夜みんなで食事をしながら、テレビで何となくNHKをつけていると歴史ドキュメントの番組で、「鄭和の大遠征」のことをやっていた。中国・明王朝の時代に、大船団を率い大航海を行った鄭和。彼のたどった数奇な運命は…という導入部。(2006/05/03)

ちょうど今、日経新聞の朝刊でチンギス・ハーンの一生を追った歴史小説を連載しているのだが、そんなことも連想しながら、「ちゃんとお箸、持ちなさい!」と子どもらに言いもって興味深く見ていたのだが、「襲撃」「捕虜」そして、
「去勢」という言葉が出てきて、どきりとした。

鄭和の大遠征については、学校で歴史の時間に習ったのを覚えている。そして、彼が男性機能を奪われた「宦官(かんがん)」であったことも。

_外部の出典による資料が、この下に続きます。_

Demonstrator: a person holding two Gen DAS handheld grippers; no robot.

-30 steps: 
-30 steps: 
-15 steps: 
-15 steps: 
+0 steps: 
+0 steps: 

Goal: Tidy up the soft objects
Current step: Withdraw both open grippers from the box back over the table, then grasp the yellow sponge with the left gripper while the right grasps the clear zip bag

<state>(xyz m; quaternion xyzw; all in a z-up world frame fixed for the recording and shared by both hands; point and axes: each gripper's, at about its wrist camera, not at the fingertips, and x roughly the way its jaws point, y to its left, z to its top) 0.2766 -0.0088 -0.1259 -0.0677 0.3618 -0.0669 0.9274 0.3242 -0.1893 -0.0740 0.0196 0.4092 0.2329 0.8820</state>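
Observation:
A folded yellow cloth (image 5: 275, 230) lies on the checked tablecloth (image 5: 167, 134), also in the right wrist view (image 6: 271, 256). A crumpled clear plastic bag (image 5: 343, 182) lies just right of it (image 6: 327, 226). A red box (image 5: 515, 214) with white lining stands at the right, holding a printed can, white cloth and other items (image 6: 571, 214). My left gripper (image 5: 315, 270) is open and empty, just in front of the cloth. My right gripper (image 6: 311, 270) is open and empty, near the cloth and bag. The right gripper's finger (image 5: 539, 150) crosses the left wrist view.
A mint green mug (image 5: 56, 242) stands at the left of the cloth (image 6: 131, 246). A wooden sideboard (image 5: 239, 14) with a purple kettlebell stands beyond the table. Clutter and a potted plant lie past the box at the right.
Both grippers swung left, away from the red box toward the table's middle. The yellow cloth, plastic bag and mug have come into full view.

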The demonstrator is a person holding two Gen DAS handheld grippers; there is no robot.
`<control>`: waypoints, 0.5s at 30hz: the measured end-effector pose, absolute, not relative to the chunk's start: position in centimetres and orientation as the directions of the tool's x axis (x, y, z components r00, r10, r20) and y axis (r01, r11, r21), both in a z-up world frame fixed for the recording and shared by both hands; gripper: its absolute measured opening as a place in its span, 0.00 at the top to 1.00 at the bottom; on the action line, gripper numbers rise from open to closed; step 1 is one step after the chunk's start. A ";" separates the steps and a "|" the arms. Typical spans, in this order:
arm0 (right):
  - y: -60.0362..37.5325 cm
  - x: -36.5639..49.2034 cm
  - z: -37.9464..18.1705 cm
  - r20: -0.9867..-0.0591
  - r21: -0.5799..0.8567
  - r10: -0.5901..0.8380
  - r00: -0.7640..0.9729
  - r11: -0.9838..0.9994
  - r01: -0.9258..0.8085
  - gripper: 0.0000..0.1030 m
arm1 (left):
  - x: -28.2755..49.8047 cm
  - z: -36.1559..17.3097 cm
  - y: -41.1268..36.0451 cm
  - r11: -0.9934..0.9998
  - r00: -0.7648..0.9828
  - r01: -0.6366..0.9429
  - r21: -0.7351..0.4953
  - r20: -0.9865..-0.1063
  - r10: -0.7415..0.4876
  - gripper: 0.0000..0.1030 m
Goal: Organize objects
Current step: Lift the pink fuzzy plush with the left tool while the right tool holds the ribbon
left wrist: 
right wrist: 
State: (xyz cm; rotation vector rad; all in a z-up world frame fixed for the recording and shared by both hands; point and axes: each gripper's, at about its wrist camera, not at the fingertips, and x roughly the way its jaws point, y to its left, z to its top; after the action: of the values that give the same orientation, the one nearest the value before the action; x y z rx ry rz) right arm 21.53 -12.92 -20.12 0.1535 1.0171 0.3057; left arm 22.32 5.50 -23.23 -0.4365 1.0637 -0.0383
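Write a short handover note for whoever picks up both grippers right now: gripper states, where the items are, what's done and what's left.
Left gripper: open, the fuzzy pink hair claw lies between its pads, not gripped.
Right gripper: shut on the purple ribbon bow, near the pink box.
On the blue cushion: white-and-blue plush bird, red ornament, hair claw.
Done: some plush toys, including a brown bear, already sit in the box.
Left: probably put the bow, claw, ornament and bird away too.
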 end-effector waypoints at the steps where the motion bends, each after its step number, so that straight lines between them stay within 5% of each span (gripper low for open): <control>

でも、今40半ばで男の子を二人持っていて、「去勢」「宦官」という言葉を耳にすると、遠い昔子どもの頃に聞いた言葉とはずいぶん感じが違う。
ずしりと痛みを伴う重い現実として、そんな言葉が耳に響いてくるのだ。

「宦官」とは、中国とその周辺のアジアの国々で多く行われていた風習だとNHKのテレビは教えてくれる。近隣の国々を襲撃し、捕虜にした少年
たちに去勢手術を施し、皇帝の身の回りや後宮の世話を任せたのだと。

去勢された少年の三人に一人は、感染症で死んだそうだ。宦官となり、有能で出世して皇帝に重用された人々も多いが、「宦官の彼らは、決して
『人間扱い』されることはなかった」と番組のナレーションは語っていた。
そうだ。歴史の中では、そんなこともあったのだ。
「襲撃」「捕虜」今の自分の生活では考えられないことだけれど、そんな風に直接的に人が「モノ」として取り扱われていた時代もあったのだ。

それにしても、「宦官」「去勢」ということは知っていたのだけれど、テレビの番組でイメージとして映像で見るまで、すっかり忘れていた。
そのことに、我ながらビックリ。きっと私たちは、過剰な情報を忘れることで、
自分の身と精神を守っているのだろうなぁ。